The difficulties of enlarging the Union were by then much clearer. The longest-standing candidate for admission was Turkey, of whom some asked whether it was a ‘European’ country at all since most of its territory lay in Asia and most of its people were Muslim. Worse still, the modernizing Atatürk legacy was under challenge there after a sixty-year ascendancy. Islamists had always resented the regime’s traditional secularism. Yet if the test of Europeanness was modernity in institutions (representative government and women’s rights, for example) and a certain level of economic development, then Turkey clearly stood with the Europeans rather than with the rest of the Islamic Near East. Turkish treatment of political opposition and minorities (particularly the Kurds) none the less met with much disapproval abroad, and the record of the Turkish government as a guardian of human rights was questioned. Turkey thus posed yet again old and unanswerable questions about what Europe really was. Significantly, though, Turkey’s old enemy Greece has become one of the key supporters of membership for Ankara, arguing both along economic and political lines, in spite of unresolved issues over Cyprus (now a member of the EU in its own right).
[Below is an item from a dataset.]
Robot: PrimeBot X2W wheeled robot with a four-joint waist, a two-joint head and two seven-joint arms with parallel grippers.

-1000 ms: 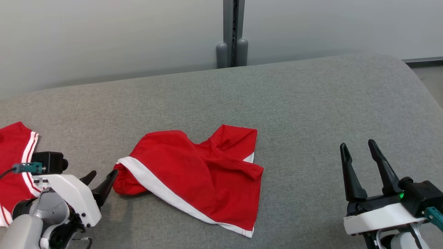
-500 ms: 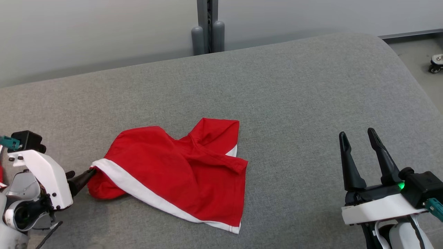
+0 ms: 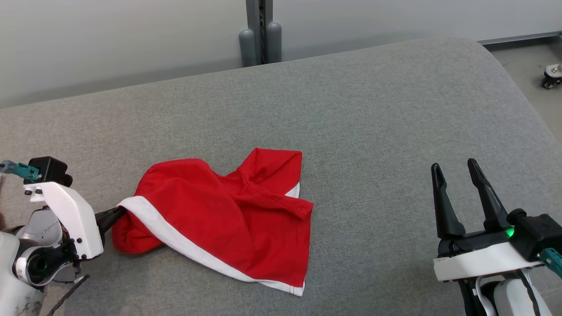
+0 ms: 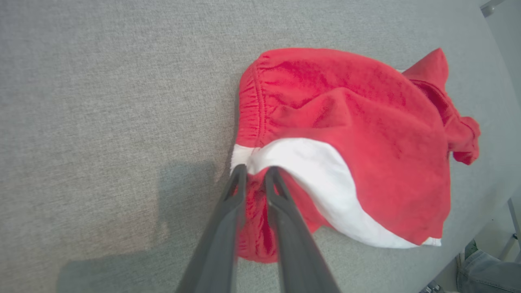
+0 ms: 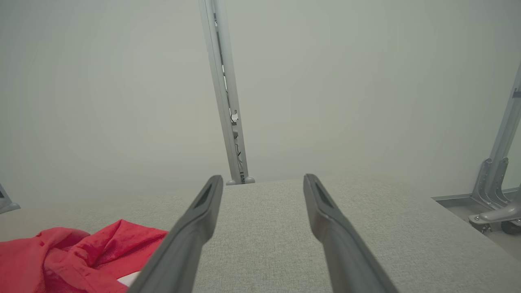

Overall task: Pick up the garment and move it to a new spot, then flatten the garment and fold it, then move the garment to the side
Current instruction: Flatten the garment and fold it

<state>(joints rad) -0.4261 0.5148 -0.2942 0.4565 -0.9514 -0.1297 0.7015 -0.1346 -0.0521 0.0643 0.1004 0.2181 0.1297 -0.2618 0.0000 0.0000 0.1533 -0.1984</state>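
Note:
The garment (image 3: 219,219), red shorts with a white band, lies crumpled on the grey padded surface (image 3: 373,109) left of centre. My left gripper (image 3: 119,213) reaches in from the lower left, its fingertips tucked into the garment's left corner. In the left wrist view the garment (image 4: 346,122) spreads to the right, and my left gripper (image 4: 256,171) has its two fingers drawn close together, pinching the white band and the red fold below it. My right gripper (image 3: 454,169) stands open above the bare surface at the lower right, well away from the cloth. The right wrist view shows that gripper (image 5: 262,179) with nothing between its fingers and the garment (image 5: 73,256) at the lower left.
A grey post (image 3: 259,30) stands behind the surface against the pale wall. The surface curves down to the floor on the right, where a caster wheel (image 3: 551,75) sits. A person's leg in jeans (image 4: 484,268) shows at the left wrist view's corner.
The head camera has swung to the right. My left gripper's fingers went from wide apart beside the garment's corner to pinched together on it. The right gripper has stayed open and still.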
At the end of 2000, in negotiations at Nice, while the principle of further expansion was agreed upon, it was also agreed to change voting qualifications – although France succeeded in hanging on to the same ‘weighted’ voting rights as Germany, now indisputably much the largest and wealthiest member state. Ratification of the Nice treaty had still to be obtained in national parliaments, of course, and the Irish government soon had to face the problem posed by losing a referendum on its proposal; this sent another shock through the system. Agreement at the end of 2001 that a special convention should consider the working of EU institutions, and of possible changes in them, only slightly offset this. And when in 2005 referenda in both France and the Netherlands rejected the product of that convention – the somewhat extravagantly termed ‘European Constitution’ – the project of further deepening the integration process seemed, again, to be in deep trouble. But while the popular rejection of the constitution treaty was yet another sign of the European Union still being an enterprise of and by the political élites, much of the content of the constitution would – perhaps for that reason – find its way into EU rules and regulations, thanks to an amended version of the proposed constitution being brought back for referenda in the countries that rejected it.
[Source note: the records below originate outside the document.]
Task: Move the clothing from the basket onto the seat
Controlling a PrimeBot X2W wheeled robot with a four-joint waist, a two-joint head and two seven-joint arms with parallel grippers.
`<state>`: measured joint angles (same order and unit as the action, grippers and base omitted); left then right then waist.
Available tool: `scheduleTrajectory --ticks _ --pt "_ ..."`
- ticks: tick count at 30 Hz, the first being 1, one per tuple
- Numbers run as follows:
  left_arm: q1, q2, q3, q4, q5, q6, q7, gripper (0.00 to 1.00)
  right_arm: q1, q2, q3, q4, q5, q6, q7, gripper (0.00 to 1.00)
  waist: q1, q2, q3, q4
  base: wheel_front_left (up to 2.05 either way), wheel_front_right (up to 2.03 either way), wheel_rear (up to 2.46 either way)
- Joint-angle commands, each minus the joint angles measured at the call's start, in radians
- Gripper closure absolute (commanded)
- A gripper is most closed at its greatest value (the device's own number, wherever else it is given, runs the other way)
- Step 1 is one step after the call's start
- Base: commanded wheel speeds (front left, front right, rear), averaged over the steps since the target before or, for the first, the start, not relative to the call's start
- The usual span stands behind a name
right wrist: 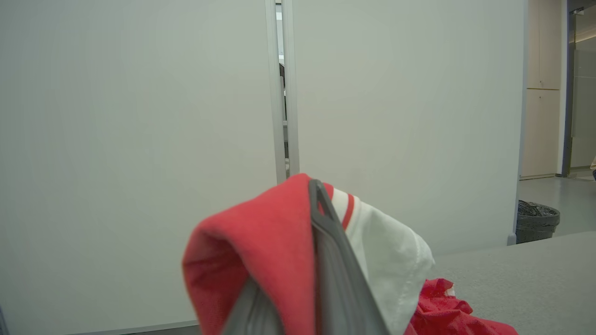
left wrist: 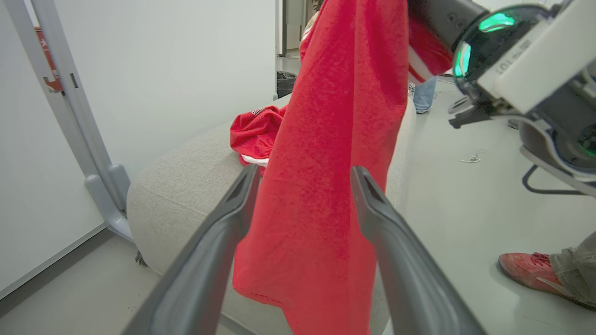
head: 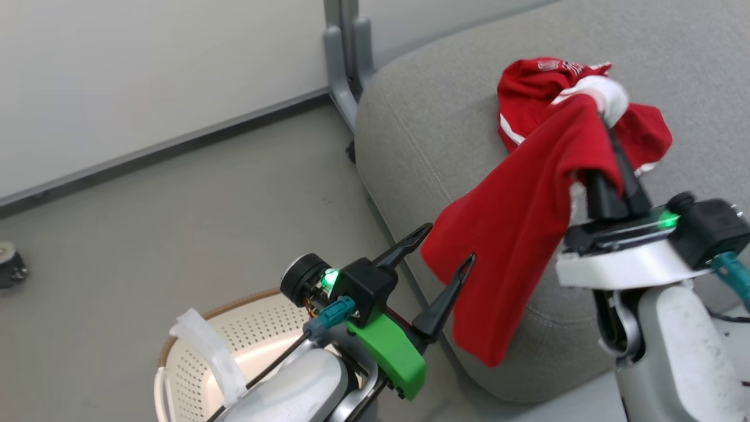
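My right gripper [head: 606,120] is shut on a piece of the clothing, a red garment [head: 515,223] with white trim that hangs from its fingertips down past the front edge of the grey seat [head: 433,117]. In the right wrist view the right gripper [right wrist: 317,188] pinches the garment's fold [right wrist: 260,251]. A second red garment [head: 533,82] lies bunched on the seat behind it. My left gripper [head: 450,243] stands open beside the hanging cloth's lower left edge; in its own view the cloth [left wrist: 321,186] hangs just beyond the left gripper [left wrist: 302,174]. The cream basket [head: 193,357] sits on the floor, its inside hidden.
A grey partition post and foot [head: 345,58] stand at the seat's far corner against a white wall. A person's red shoe [left wrist: 526,270] rests on the floor to the right. A dark bin [right wrist: 535,221] stands beyond the seat. A small wheeled object [head: 9,264] sits far left.
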<state>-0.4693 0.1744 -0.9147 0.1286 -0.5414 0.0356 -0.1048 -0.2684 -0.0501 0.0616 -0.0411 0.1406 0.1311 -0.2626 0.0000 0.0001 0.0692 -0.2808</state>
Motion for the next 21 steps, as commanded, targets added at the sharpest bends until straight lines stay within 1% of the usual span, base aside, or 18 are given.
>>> scheduleTrajectory --ticks 1,5,7,10,13,17,21 --pt "-0.027 0.012 -0.004 -0.006 0.015 -0.007 0.006 0.00 -0.034 -0.001 -0.017 -0.013 0.006 -0.001 -0.003 1.00 0.0000 -0.0001 0.078 -0.072 0.00 0.00 0.00" --pt "-0.054 0.016 -0.012 -0.020 0.023 -0.019 0.017 0.00 -0.110 -0.001 -0.081 -0.018 0.024 -0.001 -0.003 1.00 0.0000 -0.0001 0.127 -0.086 0.00 0.00 0.00" --pt "-0.067 0.022 -0.012 -0.032 0.028 -0.022 0.021 0.00 -0.174 -0.004 -0.087 -0.020 0.000 0.000 -0.003 1.00 0.0000 -0.0001 0.162 -0.089 0.00 0.00 0.00" --pt "-0.090 0.039 -0.017 -0.050 0.039 -0.027 0.038 0.00 -0.287 -0.038 -0.123 -0.012 -0.011 -0.001 -0.003 1.00 0.0000 -0.0001 0.224 -0.083 0.00 0.00 0.00" --pt "-0.118 0.055 -0.018 -0.078 0.054 -0.029 0.060 0.00 -0.422 -0.059 -0.172 0.002 0.020 -0.001 -0.003 1.00 0.0000 -0.0001 0.300 -0.072 0.00 0.00 0.00" --pt "-0.155 0.077 -0.017 -0.116 0.075 -0.035 0.084 0.00 -0.608 -0.133 -0.220 0.033 0.022 -0.001 -0.003 1.00 0.0000 -0.0001 0.405 -0.046 0.00 0.00 0.00" --pt "-0.193 0.094 -0.019 -0.150 0.093 -0.035 0.109 0.00 -0.787 -0.232 -0.267 0.105 0.026 -0.001 -0.003 1.00 0.0000 -0.0001 0.500 -0.019 0.00 0.00 0.00"
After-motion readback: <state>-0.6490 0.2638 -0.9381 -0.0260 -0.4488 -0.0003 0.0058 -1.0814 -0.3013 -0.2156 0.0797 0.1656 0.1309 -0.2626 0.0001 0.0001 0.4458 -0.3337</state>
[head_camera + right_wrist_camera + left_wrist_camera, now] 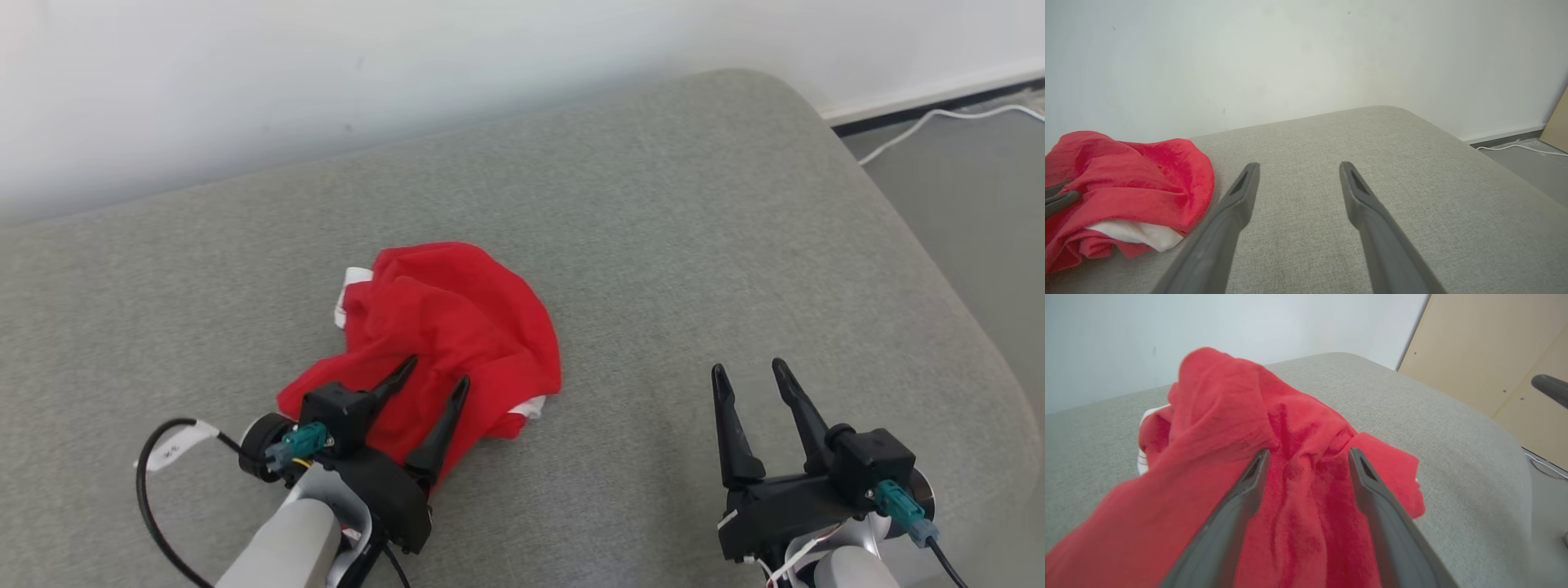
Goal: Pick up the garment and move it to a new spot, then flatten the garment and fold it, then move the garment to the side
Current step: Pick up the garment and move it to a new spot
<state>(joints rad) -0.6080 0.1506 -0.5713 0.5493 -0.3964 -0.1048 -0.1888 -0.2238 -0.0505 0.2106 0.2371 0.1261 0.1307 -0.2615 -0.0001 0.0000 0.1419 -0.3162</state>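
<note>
Head view: garment [457,318] lies crumpled on the grey cushion [653,245]. Left gripper [438,370] is spread wide over its near edge, gripping nothing; right gripper [748,366] is likewise open (well apart, on bare cushion). Judged step: flattening. Next move calls for pinching an edge.

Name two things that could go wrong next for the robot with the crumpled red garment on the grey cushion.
1. The garment lies bunched in overlapping layers. The open left gripper over it may pinch several folds together, hindering flattening.
2. The right gripper hovers open over bare cushion, apart from the garment. A one-handed lift would likely leave it crumpled.
</note>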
To an extent, then, the end of the Cold War seemed at last to have revealed that Europe was more than the geographical expression it had so long seemed to be. Equally, though, there seemed less point than ever in seeking some innate European essence or spirit, let alone a European civilization, the major source of a world civilization though it might be. It was as ever a collection of national cultures resonating vigorously to their own internal dynamics, for, as the twenty-first century began, there was little sign of a European patriotism able, like the old national allegiances, to stir the emotions of the masses, for all that had been achieved since the Treaty of Rome. Participation by voting in elections for the European parliament had fallen everywhere except in those countries where voting was compulsory. Linguistic chauvinism threatened a new unworkability in the institutions of the Union – whose huge, disordered complexity already baffled those who sought political logic in them and undoubtedly contributed to a larger public sense of boredom with the idea of Europe.
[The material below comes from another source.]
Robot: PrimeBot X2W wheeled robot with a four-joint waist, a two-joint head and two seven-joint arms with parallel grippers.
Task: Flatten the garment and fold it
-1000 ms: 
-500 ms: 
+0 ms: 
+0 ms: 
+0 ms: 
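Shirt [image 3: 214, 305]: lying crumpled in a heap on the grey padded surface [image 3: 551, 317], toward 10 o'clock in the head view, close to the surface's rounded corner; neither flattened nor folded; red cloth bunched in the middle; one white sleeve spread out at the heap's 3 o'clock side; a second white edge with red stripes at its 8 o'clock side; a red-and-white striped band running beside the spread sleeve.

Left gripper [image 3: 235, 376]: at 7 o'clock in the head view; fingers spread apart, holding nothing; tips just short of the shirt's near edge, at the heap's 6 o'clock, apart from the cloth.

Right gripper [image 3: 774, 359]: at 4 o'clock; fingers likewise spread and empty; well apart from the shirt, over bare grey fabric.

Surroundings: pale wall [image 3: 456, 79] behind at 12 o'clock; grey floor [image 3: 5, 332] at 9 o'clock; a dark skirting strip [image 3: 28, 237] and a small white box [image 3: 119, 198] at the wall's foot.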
But much had been achieved. Above all, the Union was a community of constitutional democracies and the first successful essay in European integration not based on the hegemony of a single nation. As the twenty-first century commenced, too, the EU was, even in rising economic gales, in the long run evidently an economic success. Its member states had a population of almost 500 million and accounted for some 20 per cent of world trade (most of it between her own member countries). Its GDP in 2010 was larger than that of the United States and three times that of Japan. Europe was one of the three prime movers of the world economy that had emerged in the previous fifty years. If Europeans still seemed to worry a lot about where they were going, they were obviously a team many outsiders wished to join.